How Much: This number is difficult to calculate, but, we can tell you that at the peak of the market, a person could trade a single tulip for an entire estate, and, at the bottom, one tulip was the price of a common onion. (Related: How To Avoid Emotional Investing)

A Happy Accident, a Speculative Bubble

In 1593 tulips were brought from Turkey and introduced to the Dutch. The novelty of the new flower made it widely sought after and therefore fairly pricey. After a time, the tulips contracted a non-fatal virus known as mosaic, which didn't kill the tulip population but altered them causing "flames" of color to appear upon the petals. The color patterns came in a wide variety, increasing the rarity of an already unique flower. Thus, tulips, which were already selling at a premium, began to rise in price according to how their virus alterations were valued, or desired. Everyone began to deal in bulbs, essentially speculating on the tulip market, which was believed to have no limits. 
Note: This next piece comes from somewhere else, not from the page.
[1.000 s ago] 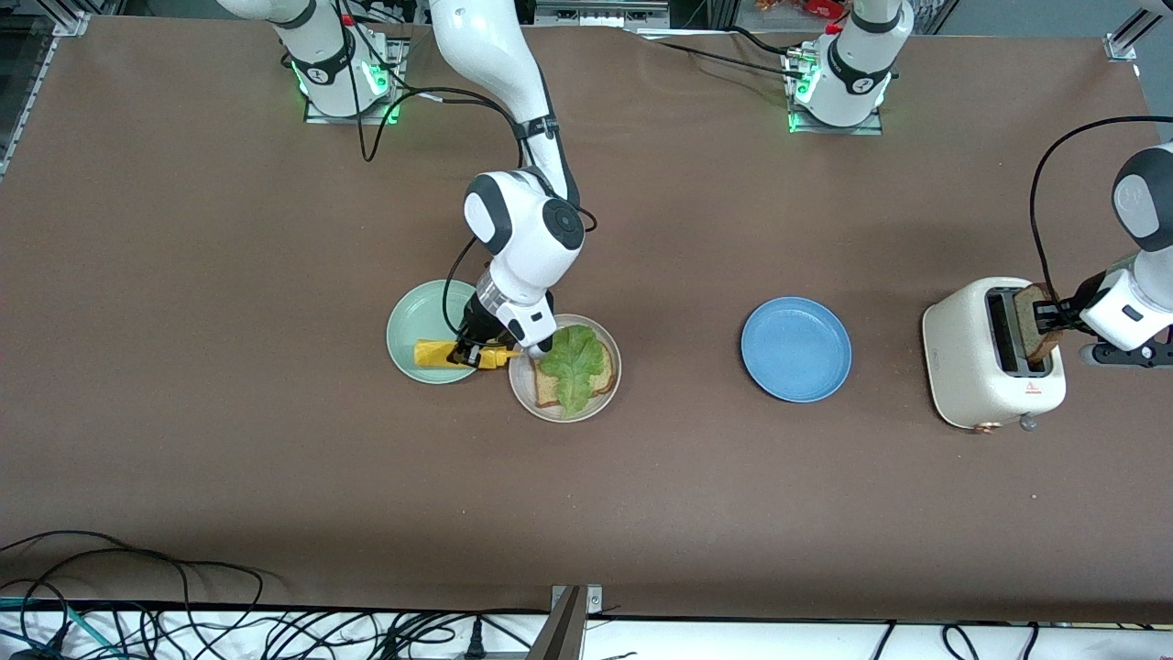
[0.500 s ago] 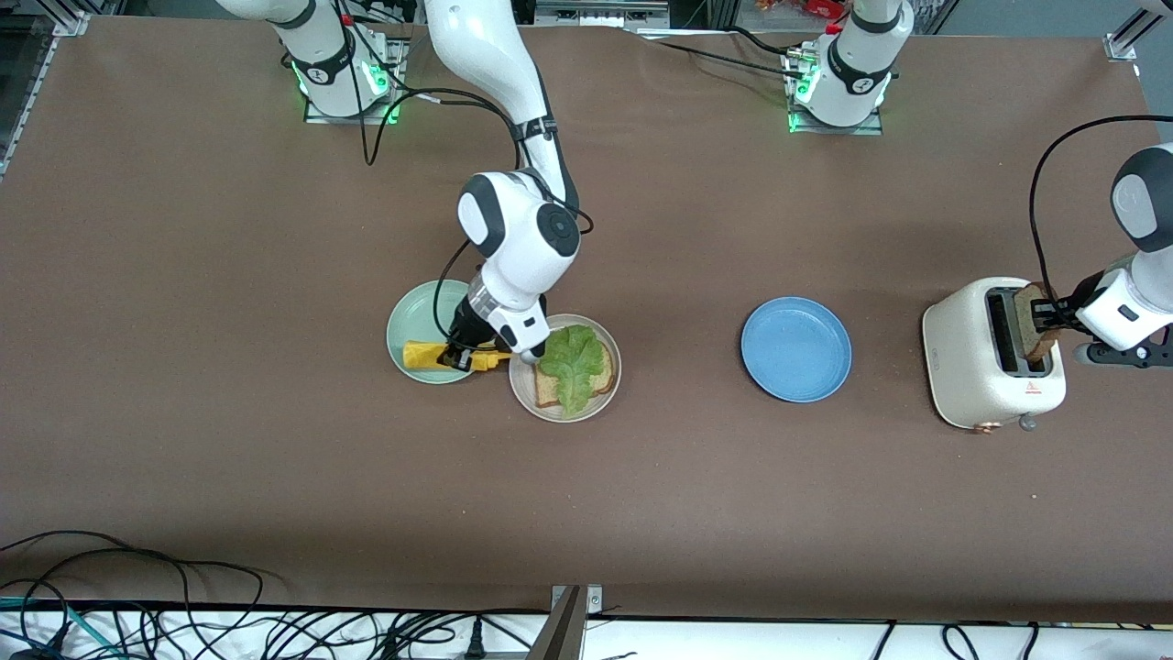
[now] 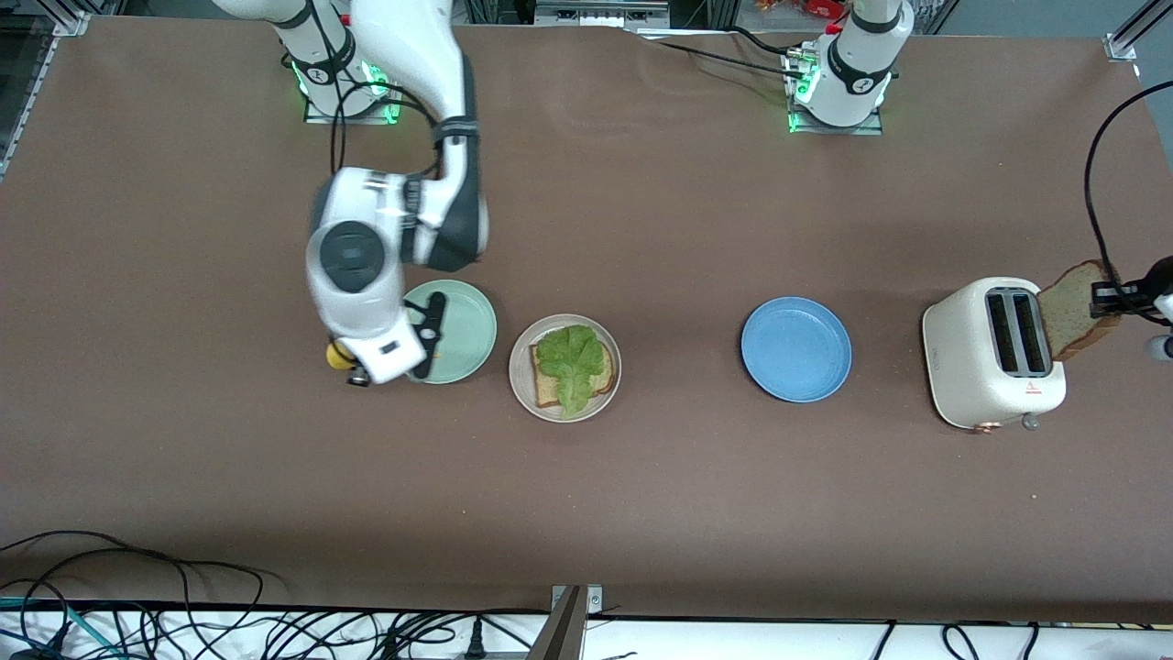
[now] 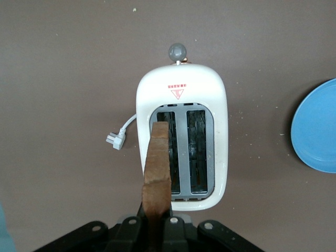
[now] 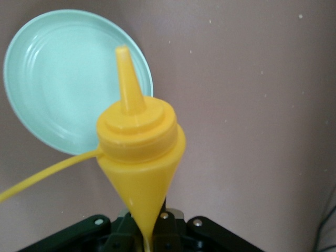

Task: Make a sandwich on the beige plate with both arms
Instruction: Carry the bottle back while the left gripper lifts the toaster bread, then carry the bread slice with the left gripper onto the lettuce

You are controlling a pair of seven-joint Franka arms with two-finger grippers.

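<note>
The beige plate (image 3: 516,371) holds one bread slice (image 3: 545,392) with a green lettuce leaf (image 3: 573,362) on top. A second bread slice (image 3: 1070,310) hangs in the air over the toaster's edge at the left arm's end, with my left gripper (image 3: 1107,298) shut on it. In the left wrist view that slice (image 4: 157,168) stands edge-on above the toaster (image 4: 220,115), pinched in the left gripper (image 4: 156,227). My right gripper (image 5: 152,231) is shut on a yellow squeeze bottle (image 5: 139,157) over the table beside the mint-green plate (image 5: 63,79).
The mint-green plate (image 3: 465,330) lies beside the beige plate toward the right arm's end. A blue plate (image 3: 795,348) sits between the beige plate and the white toaster (image 3: 990,357), whose two slots stand empty. Cables run along the table's front edge.
My right arm has swung from between the two plates toward its own end, carrying the yellow bottle. My left gripper has pulled the bread slice up out of the toaster slot.
</note>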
The true bulb buyers (the garden centers of the past) began to fill up inventories for the growing season, depleting the supply further and increasing scarcity and demand. Soon, prices were rising so fast and high that people were trading their land, life savings, and anything else they could liquidate to get more tulip bulbs. Many Dutch persisted in believing they would sell their hoard to hapless and unenlightened foreigners, thereby reaping enormous profits. Somehow, the originally overpriced tulips enjoyed a twenty-fold increase in value - in one month!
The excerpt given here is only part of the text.